So, you know, I can feel like I'm included and not feel like I matter. And then mattering is feeling like the team wouldn't be complete without you. So, mattering is feeling significant to individuals in the group and what it requires is it requires interpersonal skills.
It requires someone else to show us how we matter. We can come to believe that we matter on our own, but it takes someone else to show us how we matter.
How we're significant. And so, I think that when I say that it's naming something, it's naming that experience. I have a friend who just moved abroad, and I asked her how it was going, and she says great. You know, I'm like in this club. We play soccer, or football, soccer after work.
I get invited to all these parties. I have a lot of friends, but I feel completely invisible.
And that's that experience of feeling that you don't matter. And that's what data is showing is that our loneliness epidemic, our disengagement crisis is really the result of these feelings of not mattering versus feelings of isolation or not being around people. It's not feeling that we are significant to the people around us.
Brent Stewart: For something to be named for people who didn't know what it was, that they were feeling or not feeling as the case may be. What are the factors that have created this moment where there is this mattering deficit and it's a moment where people need or people are feeling validated when they hear that named.
Zach: Well, there's a couple of things. I mean, one, I think that we've been able to use these to communicate with one another for 25 years now. So, 25 years of being able to evade the social situations that actually build in us the skills to see, hear, value and show the person across from us how they're needed.
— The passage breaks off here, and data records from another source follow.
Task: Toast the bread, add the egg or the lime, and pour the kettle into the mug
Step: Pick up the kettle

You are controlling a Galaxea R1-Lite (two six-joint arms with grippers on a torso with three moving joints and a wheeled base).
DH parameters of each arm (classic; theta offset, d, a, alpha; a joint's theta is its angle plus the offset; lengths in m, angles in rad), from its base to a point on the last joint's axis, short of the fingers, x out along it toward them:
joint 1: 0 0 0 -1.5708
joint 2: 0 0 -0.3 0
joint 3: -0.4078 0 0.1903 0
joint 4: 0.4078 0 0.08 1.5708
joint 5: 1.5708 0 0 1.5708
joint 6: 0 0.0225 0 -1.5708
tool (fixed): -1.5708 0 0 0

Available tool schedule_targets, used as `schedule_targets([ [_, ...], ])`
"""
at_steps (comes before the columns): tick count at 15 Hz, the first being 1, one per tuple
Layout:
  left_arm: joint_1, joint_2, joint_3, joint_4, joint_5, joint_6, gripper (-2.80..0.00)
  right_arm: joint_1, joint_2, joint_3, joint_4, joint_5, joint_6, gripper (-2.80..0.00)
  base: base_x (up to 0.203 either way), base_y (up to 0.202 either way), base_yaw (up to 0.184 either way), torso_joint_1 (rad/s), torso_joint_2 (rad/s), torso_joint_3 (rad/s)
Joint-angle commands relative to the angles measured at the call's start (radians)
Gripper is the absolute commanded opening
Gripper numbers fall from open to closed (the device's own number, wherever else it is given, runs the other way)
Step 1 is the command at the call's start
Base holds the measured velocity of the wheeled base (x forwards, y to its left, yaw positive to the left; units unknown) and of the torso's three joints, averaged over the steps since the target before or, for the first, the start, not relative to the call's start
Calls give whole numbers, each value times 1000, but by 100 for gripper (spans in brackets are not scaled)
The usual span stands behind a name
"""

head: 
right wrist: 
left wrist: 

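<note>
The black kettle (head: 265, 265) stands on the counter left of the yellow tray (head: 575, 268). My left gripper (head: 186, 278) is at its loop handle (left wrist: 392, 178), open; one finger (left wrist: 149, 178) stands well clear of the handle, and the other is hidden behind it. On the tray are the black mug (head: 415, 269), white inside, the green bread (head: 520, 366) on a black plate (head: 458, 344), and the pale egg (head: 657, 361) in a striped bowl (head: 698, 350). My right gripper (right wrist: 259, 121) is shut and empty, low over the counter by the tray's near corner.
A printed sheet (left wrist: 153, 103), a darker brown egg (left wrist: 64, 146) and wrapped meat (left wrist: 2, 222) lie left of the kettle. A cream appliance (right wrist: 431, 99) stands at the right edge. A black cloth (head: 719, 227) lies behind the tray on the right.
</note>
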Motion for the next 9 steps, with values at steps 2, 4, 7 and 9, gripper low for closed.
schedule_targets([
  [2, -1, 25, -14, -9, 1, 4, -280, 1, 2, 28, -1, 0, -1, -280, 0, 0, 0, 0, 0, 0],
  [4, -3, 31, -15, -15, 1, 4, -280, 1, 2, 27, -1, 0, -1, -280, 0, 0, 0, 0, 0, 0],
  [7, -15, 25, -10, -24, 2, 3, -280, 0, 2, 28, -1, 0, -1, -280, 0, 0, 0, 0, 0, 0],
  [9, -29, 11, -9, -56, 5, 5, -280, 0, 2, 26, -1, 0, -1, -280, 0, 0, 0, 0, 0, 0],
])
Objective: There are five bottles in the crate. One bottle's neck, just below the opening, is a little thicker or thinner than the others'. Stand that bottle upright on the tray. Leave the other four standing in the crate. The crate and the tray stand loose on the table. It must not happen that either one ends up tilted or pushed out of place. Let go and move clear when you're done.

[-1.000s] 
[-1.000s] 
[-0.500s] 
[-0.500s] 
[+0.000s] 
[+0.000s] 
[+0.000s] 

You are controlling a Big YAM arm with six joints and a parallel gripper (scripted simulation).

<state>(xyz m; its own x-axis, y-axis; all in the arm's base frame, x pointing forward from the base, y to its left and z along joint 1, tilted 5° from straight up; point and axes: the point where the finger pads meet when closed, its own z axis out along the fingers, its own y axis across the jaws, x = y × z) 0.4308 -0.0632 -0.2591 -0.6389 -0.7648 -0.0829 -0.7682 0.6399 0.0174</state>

Brent: For our audio listeners, you held up your phone.
Zach: I held up my phone. I'm sorry. Yes. So, think about it. If you give me some good news, you know, good news on a project, let's use a work example. I can now go on some platform, whether it's the 38 million users on Slack now, whether it's a Microsoft Teams chat, whether it's my phone, whether it's some kudos platform, I can go online and give you like a thumbs up emoji and say, hey, great job, Brent. Like, I don't have to sit with you anymore and actually say, hey, Brent, I've noticed that over the last five years you've been persevering on this. You've sacrificed a lot for this.
I saw that in you. I'm really proud of you, right? That's a skill. Or say you give me some bad news via text message. I can just give you like a sad-faced emoji. Oh, I'm sorry to hear that. Let's catch up next week. I don't actually have to sit with you in real time and seek understanding.
And demonstrate compassion for you. And so, what's been happening is the more we've been using these short digital transactions with one another, something nefarious has happened beneath the surface. We've actually lost these social repetitions that build in us the skills to see hear, value and need others.
And so, the less we use a skill, the less proficient we get at it. And I think that's one reason that we're here right now. The other reason is that our attention is fracked in so many different places. I could be on a meeting with you and be solving 13 other problems on a variety of other apps that are pinging me.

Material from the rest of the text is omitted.